Proyek kopi “Ratu Lembang” adalah langkah berani yang diambil Rolan. Nama itu, akronim dari Rutan Satu Palembang, dipilih untuk memberi identitas sekaligus kebanggaan. “Kami ingin mereka merasa terlibat dalam sesuatu yang bermakna,” kata Rolan.
Para narapidana dilibatkan sejak proses paling awal: memilah biji, menyangrai, menggiling, hingga menyegel kemasan. Semuanya dilakukan secara manual, dengan teknik yang diajarkan oleh pelatih dari luar yang bekerja sama dengan pihak rutan.
Bagi para penghuni rutan, proyek ini menjadi semacam oase. Mereka yang sebelumnya hanya mengandalkan waktu untuk menunggu hari bebas, kini mulai merancang cita-cita kecil: membuka warung kopi, menjadi barista, atau sekadar bisa menyeduh kopi dengan rasa percaya diri.
“Beda rasanya kalau kita tahu prosesnya,” kata Hendra (bukan nama sebenarnya), narapidana kasus narkoba yang kini bertugas di bagian pengemasan. Tangannya cekatan menyusun label, sementara matanya tak lepas dari garis batas stiker.
Bukan Sekadar Aroma
Kopi hanyalah satu bagian dari perubahan yang mulai terasa di rutan ini. Di bawah Rolan, pendekatan humanis menjadi arah pembinaan baru. Ia menyebut tiga pilar transformasi: digitalisasi layanan, penguatan saluran pengaduan, dan kemandirian berbasis UMKM.
Namun, program ini tidak lepas dari tantangan. Terbatasnya sarana, minimnya anggaran, dan masih tebalnya stigma publik terhadap narapidana menjadi batu sandungan yang tak bisa diabaikan. “Butuh keberanian untuk meyakinkan banyak pihak bahwa mereka masih punya potensi,” kata Rolan.

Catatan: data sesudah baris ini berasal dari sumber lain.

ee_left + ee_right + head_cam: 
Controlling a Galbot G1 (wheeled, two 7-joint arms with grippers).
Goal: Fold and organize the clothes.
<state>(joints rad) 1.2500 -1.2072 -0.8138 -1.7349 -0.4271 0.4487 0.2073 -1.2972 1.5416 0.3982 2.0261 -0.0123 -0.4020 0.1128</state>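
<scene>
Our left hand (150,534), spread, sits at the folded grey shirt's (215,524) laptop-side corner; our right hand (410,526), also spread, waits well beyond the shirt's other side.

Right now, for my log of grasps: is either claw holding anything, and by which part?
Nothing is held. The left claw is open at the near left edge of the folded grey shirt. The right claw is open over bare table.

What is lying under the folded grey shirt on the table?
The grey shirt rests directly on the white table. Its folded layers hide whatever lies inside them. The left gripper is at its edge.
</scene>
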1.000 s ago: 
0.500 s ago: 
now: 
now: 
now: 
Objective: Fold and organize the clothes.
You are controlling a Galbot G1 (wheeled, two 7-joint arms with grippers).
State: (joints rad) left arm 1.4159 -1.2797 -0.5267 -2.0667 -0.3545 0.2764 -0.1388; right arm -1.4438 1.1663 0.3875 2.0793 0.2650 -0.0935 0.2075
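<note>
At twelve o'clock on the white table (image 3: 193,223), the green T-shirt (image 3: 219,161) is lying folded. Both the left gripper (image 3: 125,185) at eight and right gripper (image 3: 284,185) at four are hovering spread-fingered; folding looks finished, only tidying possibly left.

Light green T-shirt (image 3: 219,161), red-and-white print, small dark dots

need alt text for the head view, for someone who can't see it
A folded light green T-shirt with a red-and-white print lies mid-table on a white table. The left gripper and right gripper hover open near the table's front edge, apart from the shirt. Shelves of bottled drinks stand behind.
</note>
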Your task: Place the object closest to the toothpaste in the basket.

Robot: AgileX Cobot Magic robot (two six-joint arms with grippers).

Itulah sebabnya, Coffee Morning bukan hanya ajang minum kopi. Forum ini menjadi sarana membangun komunikasi strategis antara rutan dan publik. Dalam dua bulan terakhir, agenda ini digelar dua kali—momen langka di lingkungan pemasyarakatan.
Aroma yang Menembus Dinding
Dari balik jeruji, aroma kopi “Ratu Lembang” perlahan menembus keluar. Sudah ada wacana menggandeng mitra lokal untuk memperluas distribusi. Rolan menyebut, jika semua berjalan lancar, produknya akan masuk ke toko oleh-oleh di Sumatera Selatan hingga etalase daring.
Di tengah keterbatasan, rutan ini mencoba menawarkan satu hal yang kerap luput dari perbincangan pemasyarakatan: harapan. Bahwa di balik identitas pelanggar hukum, manusia tetap bisa belajar, bekerja, dan bermimpi.
Barangkali, suatu hari nanti, Anda akan menyeruput kopi di kafe pinggir jalan. Aromanya nikmat, rasanya pekat. Dan tak pernah Anda sangka, secangkir itu adalah karya dari tangan-tangan yang tengah berjuang merebut kembali martabatnya.